A search DHT makes much more sense, look up keywords based on hash. Think the Kademlia network from the ED2K days. Maybe I'm being too academic by even suggesting a DHT be used, you could do it in simpler ways like flood search in the style of Gnutella - any distributed search means would work really.
I believe there are a few attempts at this in the bittorrent world, like Tribler, which is probably the most practical implementation to date, there's a few others too, none of which look particularly mature yet:
The problem with distributed search is that perfecting it is hard - bittorrent has won out because websites could be used to prevent spamming of malware, track reputation and discussion of torrents and individuals, etc. Tribler has some proposed alternatives here and I seem to remember Kad having done a decent job preventing this from becoming a significant problem, but it never had the popularity.

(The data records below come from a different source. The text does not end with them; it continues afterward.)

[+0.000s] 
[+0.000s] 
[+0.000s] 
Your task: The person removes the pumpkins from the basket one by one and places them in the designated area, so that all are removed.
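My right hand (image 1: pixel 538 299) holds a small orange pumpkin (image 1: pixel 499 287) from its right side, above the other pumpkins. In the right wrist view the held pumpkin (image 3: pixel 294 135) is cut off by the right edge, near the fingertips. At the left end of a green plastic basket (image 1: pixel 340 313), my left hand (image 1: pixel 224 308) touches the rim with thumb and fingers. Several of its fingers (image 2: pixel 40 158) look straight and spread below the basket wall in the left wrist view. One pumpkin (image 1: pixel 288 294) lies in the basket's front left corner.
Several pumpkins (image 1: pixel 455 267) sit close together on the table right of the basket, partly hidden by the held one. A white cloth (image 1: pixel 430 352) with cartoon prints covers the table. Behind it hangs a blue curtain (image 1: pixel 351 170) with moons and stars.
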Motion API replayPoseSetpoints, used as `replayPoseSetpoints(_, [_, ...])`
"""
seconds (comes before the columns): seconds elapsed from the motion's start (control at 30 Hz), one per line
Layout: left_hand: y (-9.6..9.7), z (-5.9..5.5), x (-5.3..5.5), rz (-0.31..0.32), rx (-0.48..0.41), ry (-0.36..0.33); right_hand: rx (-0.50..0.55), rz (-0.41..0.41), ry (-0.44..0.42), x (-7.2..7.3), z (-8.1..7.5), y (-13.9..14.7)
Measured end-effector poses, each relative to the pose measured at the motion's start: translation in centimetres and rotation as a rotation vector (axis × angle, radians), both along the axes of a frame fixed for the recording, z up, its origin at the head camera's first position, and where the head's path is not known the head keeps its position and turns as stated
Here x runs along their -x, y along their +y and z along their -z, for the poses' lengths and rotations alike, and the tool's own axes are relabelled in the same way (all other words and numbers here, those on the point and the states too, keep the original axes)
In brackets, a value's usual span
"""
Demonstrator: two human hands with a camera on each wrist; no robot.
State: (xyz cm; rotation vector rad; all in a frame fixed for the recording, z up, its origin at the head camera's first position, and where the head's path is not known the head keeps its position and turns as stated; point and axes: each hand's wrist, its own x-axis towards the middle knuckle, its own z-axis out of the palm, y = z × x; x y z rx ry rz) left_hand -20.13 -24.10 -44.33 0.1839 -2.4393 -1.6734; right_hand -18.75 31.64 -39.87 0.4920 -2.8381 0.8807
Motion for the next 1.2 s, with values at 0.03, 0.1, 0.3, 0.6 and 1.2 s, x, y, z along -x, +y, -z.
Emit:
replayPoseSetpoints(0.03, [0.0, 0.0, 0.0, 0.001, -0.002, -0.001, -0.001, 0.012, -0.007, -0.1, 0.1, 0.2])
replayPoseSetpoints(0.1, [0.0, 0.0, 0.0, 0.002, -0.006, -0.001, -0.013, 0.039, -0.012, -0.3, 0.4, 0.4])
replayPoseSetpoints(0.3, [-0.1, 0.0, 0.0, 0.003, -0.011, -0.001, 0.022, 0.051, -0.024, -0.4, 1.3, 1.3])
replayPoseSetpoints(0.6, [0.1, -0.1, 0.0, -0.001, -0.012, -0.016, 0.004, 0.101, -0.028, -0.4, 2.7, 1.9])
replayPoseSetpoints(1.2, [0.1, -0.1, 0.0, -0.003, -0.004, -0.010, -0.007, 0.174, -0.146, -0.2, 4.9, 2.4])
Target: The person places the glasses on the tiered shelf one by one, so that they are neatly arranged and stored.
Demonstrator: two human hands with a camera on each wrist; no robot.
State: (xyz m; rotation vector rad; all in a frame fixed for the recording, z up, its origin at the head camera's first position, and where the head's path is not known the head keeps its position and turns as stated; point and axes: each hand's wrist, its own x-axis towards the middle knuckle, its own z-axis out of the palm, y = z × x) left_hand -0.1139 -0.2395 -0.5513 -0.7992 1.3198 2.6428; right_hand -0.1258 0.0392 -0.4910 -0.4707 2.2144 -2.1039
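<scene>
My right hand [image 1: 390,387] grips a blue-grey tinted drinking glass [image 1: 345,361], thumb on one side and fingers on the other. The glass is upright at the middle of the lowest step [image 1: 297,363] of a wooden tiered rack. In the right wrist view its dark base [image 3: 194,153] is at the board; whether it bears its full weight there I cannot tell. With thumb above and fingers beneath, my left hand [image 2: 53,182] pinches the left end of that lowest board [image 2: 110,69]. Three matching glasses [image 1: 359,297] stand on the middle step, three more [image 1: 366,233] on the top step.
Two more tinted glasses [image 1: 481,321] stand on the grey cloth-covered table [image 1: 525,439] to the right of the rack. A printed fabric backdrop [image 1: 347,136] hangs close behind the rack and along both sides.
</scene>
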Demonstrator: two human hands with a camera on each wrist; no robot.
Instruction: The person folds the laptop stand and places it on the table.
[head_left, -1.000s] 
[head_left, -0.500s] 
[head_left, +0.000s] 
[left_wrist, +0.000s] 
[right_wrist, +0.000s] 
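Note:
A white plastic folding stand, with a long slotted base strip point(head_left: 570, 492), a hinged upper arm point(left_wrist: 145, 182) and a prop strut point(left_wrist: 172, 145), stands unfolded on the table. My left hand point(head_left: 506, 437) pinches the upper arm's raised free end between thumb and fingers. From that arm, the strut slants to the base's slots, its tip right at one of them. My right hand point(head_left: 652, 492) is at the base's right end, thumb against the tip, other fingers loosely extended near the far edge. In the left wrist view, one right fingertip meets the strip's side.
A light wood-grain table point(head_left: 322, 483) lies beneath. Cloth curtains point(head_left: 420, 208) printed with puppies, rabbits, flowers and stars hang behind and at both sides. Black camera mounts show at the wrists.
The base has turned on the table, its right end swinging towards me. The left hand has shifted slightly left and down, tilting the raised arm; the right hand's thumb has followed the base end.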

If someone manages to knock out all the big torrent and usenet indexes overnight, these systems will become a lot more necessary and probably get a lot more popular.
Your crypto tools are as strong as the legal freedom to use them. The time is not that far when cryptography tools were considered like military ammunition and required licenses to export and handle.
Even as legal as they are today, crypto tools are really not widespread. Release the Tobacco & Firearms (and their respective equivalent in different countries) and their userbase will shrink into oblivion.
Ultimately we have to live somewhere in the physical world, and facing large fines or imprisonment is unattractive. The real surprise to me is that hard-line intellectual property protection has remained the political status-quo throughout the world. You'd think there'd be at least one or two countries willing to try alternatives, and give sites like Pirate Bay a place to operate in peace.
Edit: Legalize Marijuana, vote the likes of Trump into power, leave the EU, threaten to nuke the US, fine, but some things, like intellectual property, are sacred.
One reason is that journalists influence public opinion and thus their opinion carries weight with the average politician. Journalists often pretty strongly support copyright because they need it in order to earn a salary.
Legalizing Marijuana is more important than copyright? I disagree. Copyright is about how we handle our cultural heritage and how we compensate those who produce those artifacts. To me that is a way more important topic than the war on drugs.
Journalists and newspapers as we know them today are deathly afraid of becoming obsolete, which they in many ways already are. What they're doing now with ads and paywalls is just delaying their extinction for a bit. I doubt you will find many journalists in favor of copyright law vitiation. Or writers in general, musicians, etc.
Not really true at all. So many times I've found a dead link, archive.org doesn't have a copy, it's gone. Entire domains loaded with content have disappeared. In general, people don't copy and save other people's material, except temporarily for viewing.